The HC-SR04 module looks intimidating from the front — two metal cylinders staring at you like robot eyes — but its interface is almost embarrassingly simple. Four pins. Two of them are just power. The other two are one input from the Arduino, one output back.
Why TRIG is OUTPUT and ECHO is INPUT
From the Arduino's perspective, TRIG is something it drives (write HIGH for 10 µs to start a measurement) and ECHO is something it reads (the sensor pulls it HIGH for the duration of the round-trip). So pinMode(TRIG, OUTPUT); pinMode(ECHO, INPUT); — easy to remember once you've named the pins right.
The sensor handles all the timing internally. The Arduino doesn't generate the 40 kHz burst; it just nudges the sensor to do so. This pattern — the chip giving high-level commands and the sensor doing the dirty work — repeats across almost every digital sensor you'll ever use.

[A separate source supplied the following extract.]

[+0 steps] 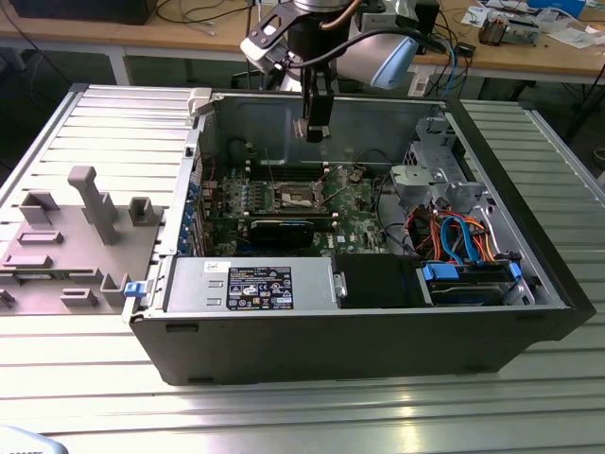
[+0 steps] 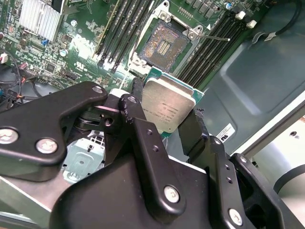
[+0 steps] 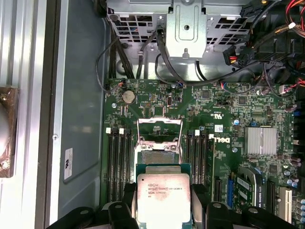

The microcontroller is mostly a conductor; the sensors are the orchestra.
Cheap because everything's integrated
What's inside that little board: a 40 kHz oscillator, a transmit driver, two piezoelectric transducers (one to emit, one to listen), an amplifier, a comparator, a small microcontroller that does the pulse-out / listen-for-echo timing. For $2, all of that is hidden behind a four-pin protocol. The whole reason the maker scene works is parts like this.